ルルーシュは18歳の肉体のまま、スザクは20歳の肉体となっていた。
「C.C.…約束を果たしに来た…。僕に…コードを…」
「思ったよりも遅かったな…。ルルーシュはすぐに制御できなくなって、1年ちょっとだったぞ…」
そう云いながらスザクの元へと歩いていく。
「お…おい…お前たち…」
ルルーシュもジェレミアもアーニャも何のことか解らずその場に立ち尽くして言葉を失っている。

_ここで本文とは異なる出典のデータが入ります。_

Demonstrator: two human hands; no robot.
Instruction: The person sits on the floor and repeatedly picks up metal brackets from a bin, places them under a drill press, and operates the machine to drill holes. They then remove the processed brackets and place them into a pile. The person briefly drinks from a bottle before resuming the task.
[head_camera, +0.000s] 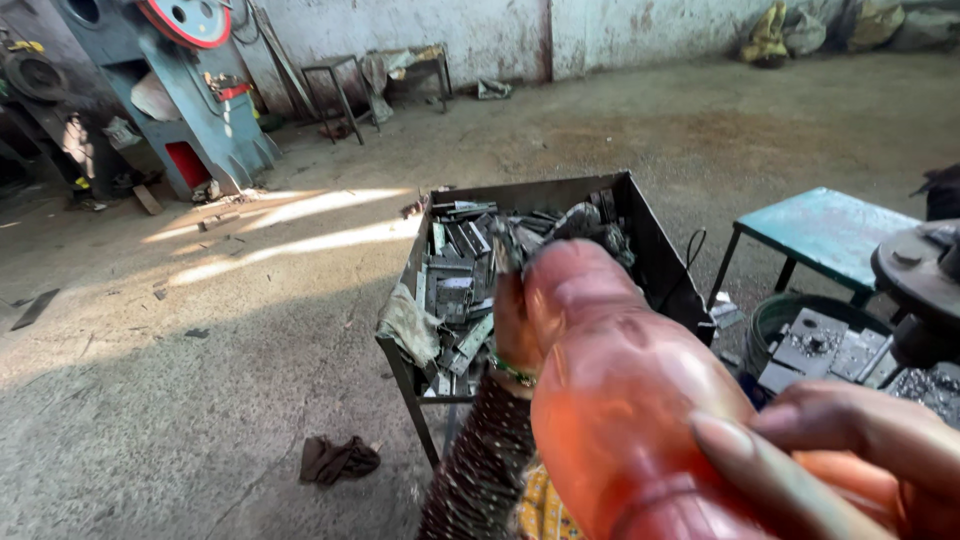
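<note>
A translucent orange-pink plastic bottle (620, 400) fills the lower middle of the view, very close to the camera, with its rounded end pointing away. My right hand (850, 440) comes in from the lower right and its fingers wrap the near part of the bottle. My left hand (512, 325), with a green bangle and a patterned sleeve, rises from below and grips the bottle's far end on its left side. The bottle partly hides its fingertips.
Behind the bottle stands a metal bin on legs (640, 235) full of grey metal scrap. A teal stool (820, 230), a round tub of metal parts (790, 320) and a dark machine part (920, 270) are at the right. A blue press (190, 90) stands far left; a rag (338, 460) lies on the floor.
</note>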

「ルルーシュ…抜け駆けは許さない…。君が永遠の罪を背負うというのなら、僕も同じだ…。僕だって、君と負けないくらいの罪を背負っている…。その償いは…必要だ…」
2年ぶりに見るスザクの両目は…彼らの知る翡翠の瞳ではなかった…。
「C.C.!お前…スザクにギアスを!」
ルルーシュはC.C.につかみかかった。
「ああ…お前がギアスを望んだように…スザクはコードを望んだんだ…。これは、私とスザクとの契約…お前に口を出す権利はない…」
C.C.はその一言を残すと、ルルーシュの手を振り払ってスザクの元へと歩いていく。
「ルルーシュ…これは君の意思は関係ない…。僕が…僕自身が望んだ事だ…」
微笑みながらそうルルーシュに告げると、C.C.と向き合った。
「C.C.…僕にコードを…」
そう云って、普段使っている剣をC.C.に渡す。
C.C.はその剣でスザクの胸を貫いた。
そう、あのパレードの時、スザクがルルーシュを刺した時の様に…
スザクの胸から血が流れる…。
そして、C.C.もその場に倒れて行く。
その表情には、以前、シャルルにコードを渡そうとした時の様な憂いの表情はなかった。
「ルルーシュ…スザク…お前たちに…このコードを…託す…。これからの地獄を…二人で…」
C.C.は倒れて行きながら、微笑んでいた。
そして、スザクもコードの継承が始まったらしく、スザクの心音や呼吸が小さくなっていく。
「スザク!C.C.!」
ルルーシュはスザクの元へ駆け寄って、スザクを抱き起こす。
ジェレミアとアーニャはC.C.の状況を見て、もう事が切れている事を知った。
その表情には、微笑んでいるような、そんな印象を受けた…。
ルルーシュはスザクを抱きしめながら身体を震わせていた。
「ごめん…ごめん…スザク…」
ジェレミアはそんなルルーシュの元に近づいてぽんとルルーシュの肩を叩いた。
「ルルーシュ様…枢木をベッドへ…」
そう云いながら、スザクの身体を抱き上げて、寝室へ連れて行った。